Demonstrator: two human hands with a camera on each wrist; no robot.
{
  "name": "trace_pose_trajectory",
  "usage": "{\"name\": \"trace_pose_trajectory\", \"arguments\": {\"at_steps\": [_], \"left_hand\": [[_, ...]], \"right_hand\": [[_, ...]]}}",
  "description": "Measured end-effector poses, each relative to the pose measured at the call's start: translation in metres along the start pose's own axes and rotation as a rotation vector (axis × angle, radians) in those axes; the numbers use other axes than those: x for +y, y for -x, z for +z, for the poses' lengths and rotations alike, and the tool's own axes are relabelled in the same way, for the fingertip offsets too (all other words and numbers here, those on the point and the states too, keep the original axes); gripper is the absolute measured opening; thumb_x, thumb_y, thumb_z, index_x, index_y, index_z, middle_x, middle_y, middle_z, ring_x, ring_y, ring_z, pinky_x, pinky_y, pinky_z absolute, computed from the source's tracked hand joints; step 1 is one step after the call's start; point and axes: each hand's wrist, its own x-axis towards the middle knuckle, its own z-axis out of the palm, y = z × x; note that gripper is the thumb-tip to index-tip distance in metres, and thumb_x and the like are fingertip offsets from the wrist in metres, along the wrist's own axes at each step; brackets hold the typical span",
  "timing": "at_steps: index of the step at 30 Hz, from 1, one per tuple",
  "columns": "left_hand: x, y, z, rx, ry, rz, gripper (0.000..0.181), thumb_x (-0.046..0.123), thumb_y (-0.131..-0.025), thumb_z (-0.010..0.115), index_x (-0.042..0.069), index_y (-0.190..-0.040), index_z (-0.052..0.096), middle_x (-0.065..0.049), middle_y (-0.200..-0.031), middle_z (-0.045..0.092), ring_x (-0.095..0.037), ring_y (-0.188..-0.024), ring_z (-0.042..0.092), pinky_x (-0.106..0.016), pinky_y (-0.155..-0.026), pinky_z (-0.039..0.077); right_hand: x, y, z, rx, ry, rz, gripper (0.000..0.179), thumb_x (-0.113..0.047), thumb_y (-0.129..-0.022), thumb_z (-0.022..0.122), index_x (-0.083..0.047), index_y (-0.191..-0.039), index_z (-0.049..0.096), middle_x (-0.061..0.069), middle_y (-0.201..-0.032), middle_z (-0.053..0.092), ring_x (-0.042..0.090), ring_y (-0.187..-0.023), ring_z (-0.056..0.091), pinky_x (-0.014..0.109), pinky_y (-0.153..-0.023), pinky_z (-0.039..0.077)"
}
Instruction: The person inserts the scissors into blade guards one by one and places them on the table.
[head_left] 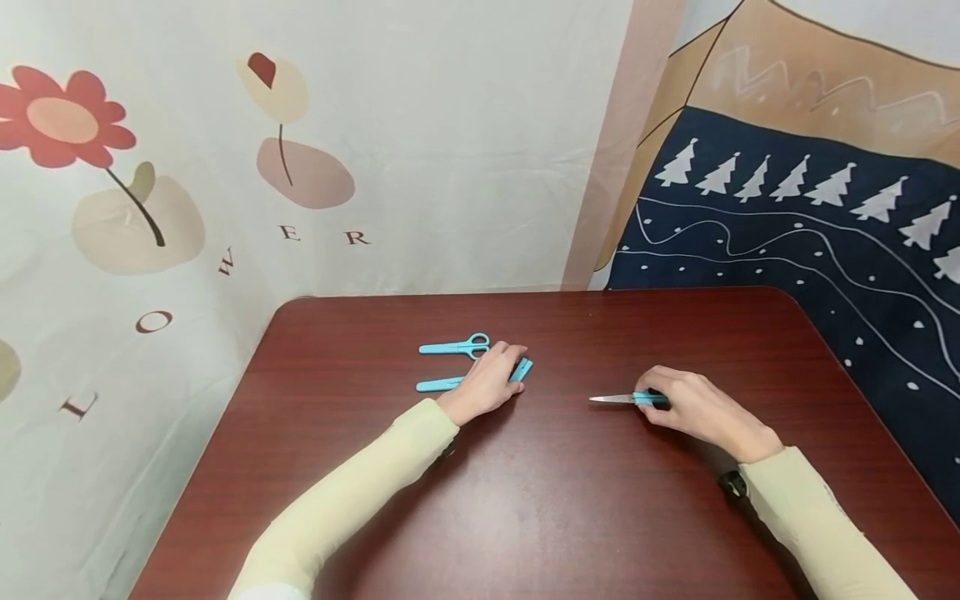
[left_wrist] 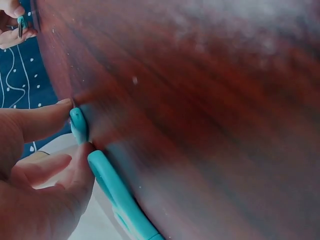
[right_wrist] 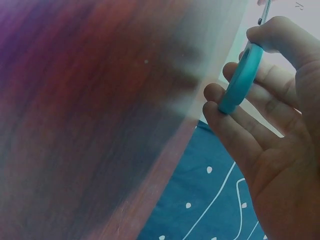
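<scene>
My right hand (head_left: 693, 404) holds scissors (head_left: 649, 398) by their light-blue handle, the bare metal blades pointing left. In the right wrist view, the thumb and several fingers (right_wrist: 280, 37) grip the handle loop (right_wrist: 242, 80). My left hand (head_left: 489, 382) pinches a short light-blue piece (head_left: 524, 368), like a blade cover, between thumb and fingertips; the left wrist view shows that piece (left_wrist: 78, 125) close over the table. Under the left hand lies a second light-blue pair of scissors (head_left: 438, 385), its handle mostly hidden from the head view. Behind it rests a third pair (head_left: 444, 347), blades covered.
The dark red-brown wooden table (head_left: 525, 517) has rounded far corners. A pale cloth printed with flowers and letters (head_left: 450, 167) hangs behind it, and a dark blue cloth with white trees (head_left: 787, 225) hangs at the right.
</scene>
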Motion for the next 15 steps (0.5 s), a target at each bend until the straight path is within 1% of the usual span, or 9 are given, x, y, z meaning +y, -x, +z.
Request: {"name": "trace_pose_trajectory", "arguments": {"at_steps": [3,7,9,15], "left_hand": [[-0.0024,-0.0030,0.0005,-0.004,0.003,-0.010,0.051,0.012,-0.095,0.077,-0.001,-0.140,0.058,-0.015,-0.121,0.064,-0.027,-0.110,0.062,-0.039,-0.090,0.054],[-0.0046,-0.0073,0.0006,-0.003,-0.002,-0.009,0.041,0.009,-0.093,0.078,-0.001,-0.131,0.066,-0.010,-0.107,0.067,-0.024,-0.101,0.063,-0.037,-0.086,0.053],[-0.0053,-0.0089,0.0007,-0.006,-0.007,-0.006,0.036,0.007,-0.092,0.077,0.000,-0.127,0.070,-0.009,-0.104,0.068,-0.023,-0.099,0.063,-0.037,-0.085,0.053],[-0.0058,-0.0109,0.0014,-0.014,-0.008,-0.007,0.025,0.003,-0.091,0.075,0.003,-0.116,0.076,-0.008,-0.101,0.070,-0.022,-0.097,0.063,-0.035,-0.082,0.053]], "right_hand": [[0.0003,0.0000,0.0003,0.000,-0.001,0.000,0.018,-0.008,-0.091,0.078,-0.019,-0.103,0.070,-0.011,-0.098,0.060,0.006,-0.081,0.057,0.024,-0.071,0.054],[0.0004,-0.0002,-0.0001,0.003,-0.003,0.001,0.019,-0.008,-0.090,0.078,-0.019,-0.103,0.070,-0.011,-0.098,0.061,0.006,-0.081,0.057,0.024,-0.071,0.054],[0.0004,-0.0005,-0.0003,0.004,-0.004,0.002,0.019,-0.008,-0.090,0.079,-0.019,-0.103,0.070,-0.012,-0.098,0.061,0.006,-0.081,0.057,0.024,-0.070,0.054],[-0.0003,-0.0016,0.0004,0.007,-0.004,0.004,0.019,-0.009,-0.091,0.078,-0.020,-0.103,0.070,-0.012,-0.098,0.061,0.006,-0.081,0.057,0.024,-0.071,0.054]]}}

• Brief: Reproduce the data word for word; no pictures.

• Task solution:
Demonstrator: two human hands with a camera on each wrist; no robot.
{
  "name": "trace_pose_trajectory",
  "usage": "{\"name\": \"trace_pose_trajectory\", \"arguments\": {\"at_steps\": [_], \"left_hand\": [[_, ...]], \"right_hand\": [[_, ...]]}}",
  "description": "Measured end-effector poses, each relative to the pose measured at the call's start: translation in metres along the start pose's own axes and rotation as a rotation vector (axis × angle, radians) in those axes; the numbers use other axes than those: x for +y, y for -x, z for +z, for the poses' lengths and rotations alike, and the tool's own axes are relabelled in the same way, for the fingertip offsets too (all other words and numbers here, those on the point and the states too, keep the original axes); gripper is the absolute measured opening; thumb_x, thumb_y, thumb_z, index_x, index_y, index_z, middle_x, middle_y, middle_z, ring_x, ring_y, ring_z, pinky_x, pinky_y, pinky_z absolute, computed from the source's tracked hand joints; step 1 is one step after the call's start; point and axes: each hand's wrist, its own x-axis towards the middle knuckle, its own z-axis out of the palm, y = z × x; note that gripper is the thumb-tip to index-tip distance in metres, and thumb_x and the like are fingertip offsets from the wrist in metres, along the wrist's own axes at each step; brackets hold the typical span",
  "timing": "at_steps: index of the step at 30 Hz, from 1, one per tuple",
  "columns": "left_hand: x, y, z, rx, ry, rz, gripper (0.000..0.181), thumb_x (-0.046..0.123), thumb_y (-0.131..-0.025), thumb_z (-0.010..0.115), index_x (-0.042..0.069), index_y (-0.190..-0.040), index_z (-0.052..0.096), middle_x (-0.065..0.049), middle_y (-0.200..-0.031), middle_z (-0.045..0.092), ring_x (-0.095..0.037), ring_y (-0.188..-0.024), ring_z (-0.042..0.092), pinky_x (-0.106..0.016), pinky_y (-0.155..-0.026), pinky_z (-0.039..0.077); right_hand: x, y, z, rx, ry, rz, gripper (0.000..0.179), thumb_x (-0.113..0.047), thumb_y (-0.129..-0.022), thumb_z (-0.022..0.122), index_x (-0.083..0.047), index_y (-0.191..-0.039), index_z (-0.049..0.096), middle_x (-0.061..0.069), middle_y (-0.201..-0.032), middle_z (-0.053..0.092), ring_x (-0.042..0.090), ring_y (-0.187..-0.023), ring_z (-0.056..0.091), pinky_x (-0.014..0.109), pinky_y (-0.153..-0.023), pinky_z (-0.039..0.077)"
}
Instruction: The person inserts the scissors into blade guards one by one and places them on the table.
[head_left] 
[left_wrist] 
[right_wrist] 
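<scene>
My right hand (head_left: 693, 404) holds scissors (head_left: 649, 398) by their light-blue handle, the bare metal blades pointing left. In the right wrist view, the thumb and several fingers (right_wrist: 280, 37) grip the handle loop (right_wrist: 242, 80). My left hand (head_left: 489, 382) pinches a short light-blue piece (head_left: 524, 368), like a blade cover, between thumb and fingertips; the left wrist view shows that piece (left_wrist: 78, 125) close over the table. Under the left hand lies a second light-blue pair of scissors (head_left: 438, 385), its handle mostly hidden from the head view. Behind it rests a third pair (head_left: 444, 347), blades covered.
The dark red-brown wooden table (head_left: 525, 517) has rounded far corners. A pale cloth printed with flowers and letters (head_left: 450, 167) hangs behind it, and a dark blue cloth with white trees (head_left: 787, 225) hangs at the right.
</scene>
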Motion for the next 15 steps (0.5 s), a target at each bend until the straight path is within 1% of the usual span, or 9 are given, x, y, z meaning +y, -x, +z.
Request: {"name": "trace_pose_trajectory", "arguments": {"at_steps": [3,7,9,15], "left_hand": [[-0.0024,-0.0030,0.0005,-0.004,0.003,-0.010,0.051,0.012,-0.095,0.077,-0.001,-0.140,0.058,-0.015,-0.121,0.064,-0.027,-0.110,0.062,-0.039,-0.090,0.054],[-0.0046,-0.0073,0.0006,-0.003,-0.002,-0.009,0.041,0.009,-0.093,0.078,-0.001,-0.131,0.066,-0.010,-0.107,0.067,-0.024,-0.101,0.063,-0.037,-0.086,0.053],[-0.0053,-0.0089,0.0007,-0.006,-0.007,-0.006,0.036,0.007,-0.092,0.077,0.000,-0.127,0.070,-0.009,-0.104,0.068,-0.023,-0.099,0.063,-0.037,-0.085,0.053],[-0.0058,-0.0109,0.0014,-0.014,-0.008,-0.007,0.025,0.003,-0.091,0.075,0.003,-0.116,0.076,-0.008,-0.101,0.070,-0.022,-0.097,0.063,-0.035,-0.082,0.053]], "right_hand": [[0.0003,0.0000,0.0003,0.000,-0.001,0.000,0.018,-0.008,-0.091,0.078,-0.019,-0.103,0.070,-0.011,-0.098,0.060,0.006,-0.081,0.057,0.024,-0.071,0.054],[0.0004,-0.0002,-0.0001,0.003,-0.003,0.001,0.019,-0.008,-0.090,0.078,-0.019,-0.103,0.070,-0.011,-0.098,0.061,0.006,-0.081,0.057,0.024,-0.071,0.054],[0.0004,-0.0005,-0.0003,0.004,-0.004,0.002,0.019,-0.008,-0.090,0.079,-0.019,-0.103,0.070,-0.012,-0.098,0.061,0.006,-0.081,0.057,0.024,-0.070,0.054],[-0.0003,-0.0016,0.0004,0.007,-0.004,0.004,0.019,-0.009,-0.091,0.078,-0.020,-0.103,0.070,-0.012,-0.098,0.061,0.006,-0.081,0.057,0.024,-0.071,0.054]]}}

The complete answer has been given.